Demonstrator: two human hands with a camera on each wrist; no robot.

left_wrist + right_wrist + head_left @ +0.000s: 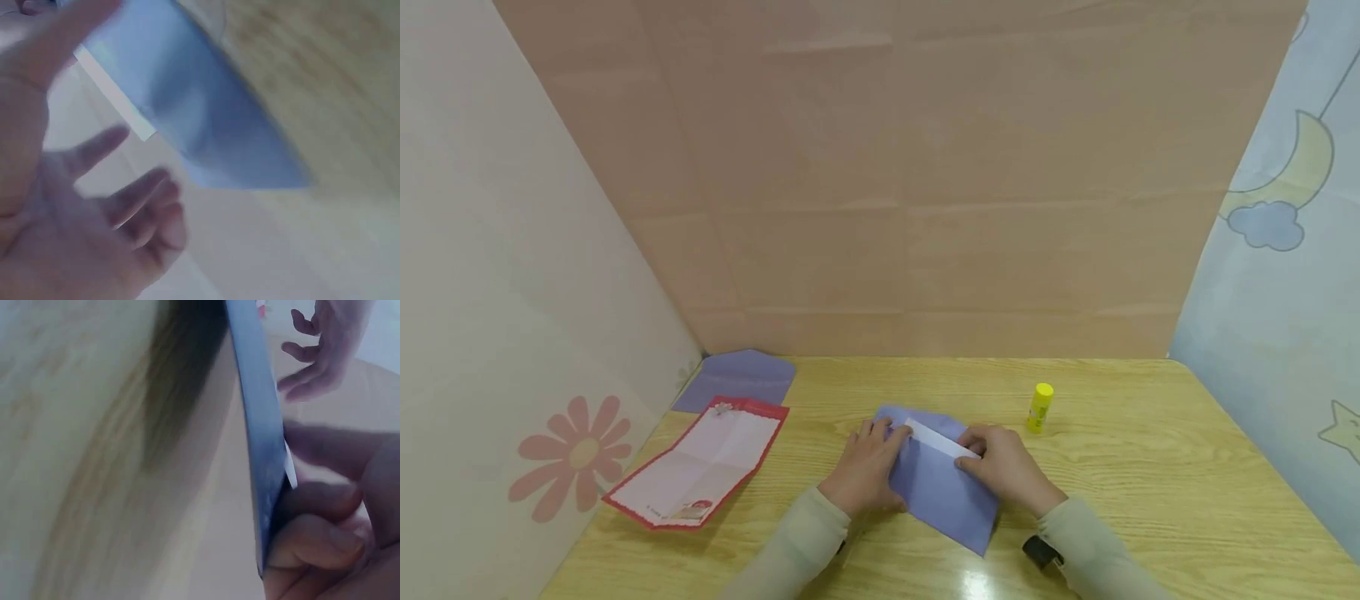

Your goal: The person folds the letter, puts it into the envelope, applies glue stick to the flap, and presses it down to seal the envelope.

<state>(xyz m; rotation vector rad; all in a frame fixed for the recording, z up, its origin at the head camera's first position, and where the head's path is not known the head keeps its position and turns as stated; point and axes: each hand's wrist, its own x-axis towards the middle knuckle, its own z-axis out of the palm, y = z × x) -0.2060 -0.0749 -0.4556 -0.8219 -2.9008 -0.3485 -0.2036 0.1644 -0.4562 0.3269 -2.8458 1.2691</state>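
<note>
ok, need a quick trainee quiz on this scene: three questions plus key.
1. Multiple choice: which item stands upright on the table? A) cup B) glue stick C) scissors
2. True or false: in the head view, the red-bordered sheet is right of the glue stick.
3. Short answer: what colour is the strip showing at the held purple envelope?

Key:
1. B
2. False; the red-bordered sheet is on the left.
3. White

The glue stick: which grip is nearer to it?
Right. The right grip is just left and short of the glue stick; the left grip is farther left, across the purple envelope.
</note>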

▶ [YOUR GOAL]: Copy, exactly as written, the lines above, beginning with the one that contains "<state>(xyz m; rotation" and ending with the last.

▶ [RESULT FOR THIS EXERCISE]:
<state>(xyz m; rotation vector rad; all in a frame fixed for the recording, z up, its origin at the head camera's first position, and where the head's path is not known the head keeps its position and turns as stated; point and axes: each hand's wrist, its own x-axis towards the middle knuckle, its own z-axis out of the palm, y = z × x) -0.2060 -0.0749 -0.4556 -0.8219 -2.9008 -0.3485 -0.2036 0.1644 -0.4562 0.3269 -2.8458 1.2691</state>
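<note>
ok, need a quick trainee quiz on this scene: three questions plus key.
1. Multiple choice: which item stands upright on the table? A) cup B) glue stick C) scissors
2. True or false: in the head view, the red-bordered sheet is right of the glue stick.
3. Short answer: what colour is the strip showing at the held purple envelope?

Key:
1. B
2. False; the red-bordered sheet is on the left.
3. White

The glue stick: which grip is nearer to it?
Right. The right grip is just left and short of the glue stick; the left grip is farther left, across the purple envelope.
</note>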

There is no more output for this exercise.